One Fire Too Many

A few days ago we had the misfortune as a country suffering a tragedy like no other because it left in its trail five members of a family dead.

We have had many such killer fires in this country and we think that a better way of obviating or even containing them should be a matter of priority.

Death from fire is one of the most harrowing things to happen to a human being. Learning afterwards that one of the perished screamed for a while and with no help coming her way and the others, succumbed to death is a painful thought.

Our hearts are broken and we wish the five persons could have been saved. We appreciate the efforts of personnel of the Ghana National Fire Service (GNFS) even though death eventually laid its icy hands on the five.

The melancholy of the Pastor, as we compose this editorial, can only be imagined. But as a man of God, we pray that he would see what happened as one of those tragedies whose meanings are beyond us ordinary mortals.

We have had one fire too many in this country. We think that although some of such tragedies sometimes do happen as force majeure, in some cases, the root causes can tell us a lot about how to obviate their recurrences.

If there is anything to be learnt from the fire-related tragedies which have come the way of the country so far, these have remained in dust covered reports lying in shelves of the Interior Ministry, the GNFS and other germane state agencies.
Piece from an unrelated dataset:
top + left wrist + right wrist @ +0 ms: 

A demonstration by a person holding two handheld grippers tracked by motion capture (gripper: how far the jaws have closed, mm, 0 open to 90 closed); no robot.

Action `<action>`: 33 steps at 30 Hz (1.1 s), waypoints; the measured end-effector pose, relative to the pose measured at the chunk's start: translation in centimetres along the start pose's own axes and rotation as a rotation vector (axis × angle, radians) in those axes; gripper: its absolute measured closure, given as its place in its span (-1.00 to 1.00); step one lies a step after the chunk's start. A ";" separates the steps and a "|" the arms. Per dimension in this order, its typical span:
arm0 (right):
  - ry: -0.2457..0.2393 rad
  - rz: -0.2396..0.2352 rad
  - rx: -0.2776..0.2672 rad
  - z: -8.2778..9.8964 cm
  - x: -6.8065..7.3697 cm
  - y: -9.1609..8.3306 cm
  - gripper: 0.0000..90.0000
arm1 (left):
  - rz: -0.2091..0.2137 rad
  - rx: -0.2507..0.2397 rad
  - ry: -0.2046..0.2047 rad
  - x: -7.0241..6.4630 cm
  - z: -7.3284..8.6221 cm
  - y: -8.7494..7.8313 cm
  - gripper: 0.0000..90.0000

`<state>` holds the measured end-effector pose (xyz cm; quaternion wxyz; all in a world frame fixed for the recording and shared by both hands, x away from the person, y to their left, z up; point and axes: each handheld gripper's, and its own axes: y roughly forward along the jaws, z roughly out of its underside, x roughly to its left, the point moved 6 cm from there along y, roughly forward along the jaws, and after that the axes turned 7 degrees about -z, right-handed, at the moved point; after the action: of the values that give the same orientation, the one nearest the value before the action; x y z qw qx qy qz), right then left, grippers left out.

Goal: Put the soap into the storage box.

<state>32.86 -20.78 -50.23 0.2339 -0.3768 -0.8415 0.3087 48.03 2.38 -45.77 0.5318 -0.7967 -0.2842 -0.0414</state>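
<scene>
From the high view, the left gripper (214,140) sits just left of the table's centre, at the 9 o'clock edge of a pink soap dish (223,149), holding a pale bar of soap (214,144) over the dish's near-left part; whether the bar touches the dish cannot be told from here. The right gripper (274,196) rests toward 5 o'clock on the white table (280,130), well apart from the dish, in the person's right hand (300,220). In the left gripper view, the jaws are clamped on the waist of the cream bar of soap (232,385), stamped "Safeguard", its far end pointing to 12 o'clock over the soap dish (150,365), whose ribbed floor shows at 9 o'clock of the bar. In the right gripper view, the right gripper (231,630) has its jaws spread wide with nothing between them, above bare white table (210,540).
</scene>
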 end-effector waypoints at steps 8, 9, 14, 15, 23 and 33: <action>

Nobody has taken the trouble to make these available to the public so that all can learn and understand better how fires break and spread so that reckless blunders are avoided.

We have observed the occasional efforts of the GNFS at educating members of the public, especially, schools about fires, how to prevent them and even contain them while waiting for the arrival of fire fighters.

The Dansoman fire should not be treated like others before it. We want the outcome of the investigations into it released to us so that a future recurrence can be obviated.

Most houses are not easily accessible to firefighters because in their bid to keep away robbers and burglars, an assortment of metals has been introduced by tenants and landlords to keep away the hoodlums and in the event turning rooms into fortresses. When the need arises for an easy access, there is a problem which constrains firefighters to ax their way into the rooms. In many instances, by the time they gain access, the deed would have been done.

While we cannot advise against residents securing their houses, we would want them to understand that such protections come with unwanted repercussions which must be appreciated.

Many more Ghanaians are turning to the use of LPGs in their homes, the result of a concerted government effort to protect our forests from consistent felling of trees; which is good.

Unfortunately, only a small fraction of the new converts understand what a reckless handling of the LPG at home can wreak.

When the report about the Dansoman investigation is complete, let the authorities release same to Ghanaians and the recommendations therein implemented.